## WHAT YOU HAVE TO DO
Please reproduce each line of the data below exactly as shown.

[Excerpts from a dataset]
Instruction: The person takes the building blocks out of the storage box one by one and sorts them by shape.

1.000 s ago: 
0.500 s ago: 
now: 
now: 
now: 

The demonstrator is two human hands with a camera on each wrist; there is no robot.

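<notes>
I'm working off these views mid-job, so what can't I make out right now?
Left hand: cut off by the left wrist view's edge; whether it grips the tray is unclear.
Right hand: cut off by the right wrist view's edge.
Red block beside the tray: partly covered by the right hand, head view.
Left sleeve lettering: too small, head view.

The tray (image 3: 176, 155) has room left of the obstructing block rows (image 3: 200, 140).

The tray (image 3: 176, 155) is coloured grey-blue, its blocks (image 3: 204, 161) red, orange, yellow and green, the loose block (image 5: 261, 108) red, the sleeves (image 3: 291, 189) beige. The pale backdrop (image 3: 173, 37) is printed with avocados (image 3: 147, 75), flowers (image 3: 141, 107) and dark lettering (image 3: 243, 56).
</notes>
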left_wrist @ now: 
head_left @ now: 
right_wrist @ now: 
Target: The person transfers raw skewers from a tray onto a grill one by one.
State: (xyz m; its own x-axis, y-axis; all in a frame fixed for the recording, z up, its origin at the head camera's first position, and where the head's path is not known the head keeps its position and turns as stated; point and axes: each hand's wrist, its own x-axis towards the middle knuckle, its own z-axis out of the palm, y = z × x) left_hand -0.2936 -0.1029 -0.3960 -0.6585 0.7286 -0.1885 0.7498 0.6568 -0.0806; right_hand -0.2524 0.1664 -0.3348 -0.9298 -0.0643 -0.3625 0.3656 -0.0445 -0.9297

## WRITTEN ANSWER
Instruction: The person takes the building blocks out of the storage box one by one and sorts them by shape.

1.000 s ago: 
0.500 s ago: 
now: 
now: 
now: 

The demonstrator is two human hands with a camera on each wrist; there is no robot.

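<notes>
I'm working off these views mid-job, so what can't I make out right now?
Left hand: cut off by the left wrist view's edge; whether it grips the tray is unclear.
Right hand: cut off by the right wrist view's edge.
Red block beside the tray: partly covered by the right hand, head view.
Left sleeve lettering: too small, head view.

The tray (image 3: 176, 155) has room left of the obstructing block rows (image 3: 200, 140).

The tray (image 3: 176, 155) is coloured grey-blue, its blocks (image 3: 204, 161) red, orange, yellow and green, the loose block (image 5: 261, 108) red, the sleeves (image 3: 291, 189) beige. The pale backdrop (image 3: 173, 37) is printed with avocados (image 3: 147, 75), flowers (image 3: 141, 107) and dark lettering (image 3: 243, 56).
</notes>
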left_wrist @ now: 
head_left @ now: 
right_wrist @ now: 
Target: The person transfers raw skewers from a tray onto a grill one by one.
State: (xyz m; its own x-axis, y-axis; all in a frame fixed for the recording, z up, its origin at the head camera's first position, and where the head's path is not known the head keeps its position and turns as stated; point and axes: each hand's wrist, its own x-axis towards the middle knuckle, its own z-axis out of the palm, y = z × x) left_hand -0.2936 -0.1029 -0.3960 -0.6585 0.7286 -0.1885 0.7498 0.6568 -0.0806; right_hand -0.2524 0.1664 -0.3348 -0.9298 -0.0643 -0.3625 0.3656 -0.0445 -0.9297

With this output, the exercise is done.